O aptal ucubenin geri dönüp saçlarını yolmamak için kendimle savaşırken birine çarpmamla kafamı kaldırdım. Marcus'u görmemle işaret parmağımı göğsüne koydum. "Seni geri zekalı! Kavga çıkarmaktan vazgeç artık. Her kavganda kendini bir halt sanan rehberlik hocasıyla görüşmekten sıkıldım." dedim. Göğsüne bastırdığım elimi çekerek bileğimi tuttu ve itici gülümsemesini suratına yerleştirdi.

"Bebeğim, o çocuk sana gülümsedi. Benim olduğunu bile bile bir piç gibi gülümsedi ve sen bana onu benzettiğim için kızıyor musun?"

Gözlerimi sımsıkı kapatıp derin bir nefes aldım. 

"Marcus biz sevgili değiliz. Anlıyor musun?" diye sordum kaşlarımı kaldırarak.

Beni aniden dirseğimden tutup duvara yapıştırması fazla sürmemişti. Canımın acımasıyla hafif inledikten sonra suratına sinirle baktım. 

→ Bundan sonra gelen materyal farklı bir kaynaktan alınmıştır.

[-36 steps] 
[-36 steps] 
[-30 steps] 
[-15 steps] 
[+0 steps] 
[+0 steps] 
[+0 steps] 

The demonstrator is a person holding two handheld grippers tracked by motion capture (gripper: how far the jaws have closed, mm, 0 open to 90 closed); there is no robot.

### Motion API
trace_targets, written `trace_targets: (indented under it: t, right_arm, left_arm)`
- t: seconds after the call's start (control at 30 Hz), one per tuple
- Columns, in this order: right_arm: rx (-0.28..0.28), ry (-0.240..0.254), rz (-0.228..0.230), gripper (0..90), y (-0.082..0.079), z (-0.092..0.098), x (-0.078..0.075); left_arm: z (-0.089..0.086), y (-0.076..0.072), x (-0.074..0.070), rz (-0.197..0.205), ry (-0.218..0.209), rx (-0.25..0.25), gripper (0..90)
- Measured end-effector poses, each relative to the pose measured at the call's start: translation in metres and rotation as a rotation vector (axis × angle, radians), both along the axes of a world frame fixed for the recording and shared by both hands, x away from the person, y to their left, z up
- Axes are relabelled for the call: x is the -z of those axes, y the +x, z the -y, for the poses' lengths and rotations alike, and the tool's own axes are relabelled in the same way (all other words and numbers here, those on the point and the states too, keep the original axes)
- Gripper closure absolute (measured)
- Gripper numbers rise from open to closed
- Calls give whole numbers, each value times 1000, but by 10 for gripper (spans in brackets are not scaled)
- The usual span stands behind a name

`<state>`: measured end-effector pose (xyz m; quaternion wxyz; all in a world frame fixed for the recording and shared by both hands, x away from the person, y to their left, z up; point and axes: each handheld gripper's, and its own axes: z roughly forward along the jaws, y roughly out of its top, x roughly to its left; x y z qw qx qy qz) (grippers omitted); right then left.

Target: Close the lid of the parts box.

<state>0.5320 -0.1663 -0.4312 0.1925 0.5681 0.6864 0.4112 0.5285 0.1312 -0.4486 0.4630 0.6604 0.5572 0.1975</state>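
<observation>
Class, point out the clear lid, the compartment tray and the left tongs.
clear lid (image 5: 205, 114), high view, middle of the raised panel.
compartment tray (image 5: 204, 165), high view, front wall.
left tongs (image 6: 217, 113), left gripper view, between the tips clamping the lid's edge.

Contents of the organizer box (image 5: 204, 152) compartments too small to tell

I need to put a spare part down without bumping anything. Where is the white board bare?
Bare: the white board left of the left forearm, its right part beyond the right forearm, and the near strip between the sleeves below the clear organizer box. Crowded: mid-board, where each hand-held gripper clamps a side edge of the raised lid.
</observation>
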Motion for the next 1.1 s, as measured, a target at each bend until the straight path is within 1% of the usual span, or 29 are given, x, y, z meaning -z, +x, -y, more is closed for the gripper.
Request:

"Bunu bir daha söyleme Eva!" diye kükredi ve irkilmeme neden oldu. "Seni 10 yıldır tanıyorum ve birlikteyiz. Seni korumak için herşeyi yapıyorum göremiyor musun?" diye sordu kollarını iki yana açarak. Koridordakilerin bize merakla bakmasıyla kafamı utançla eğdim.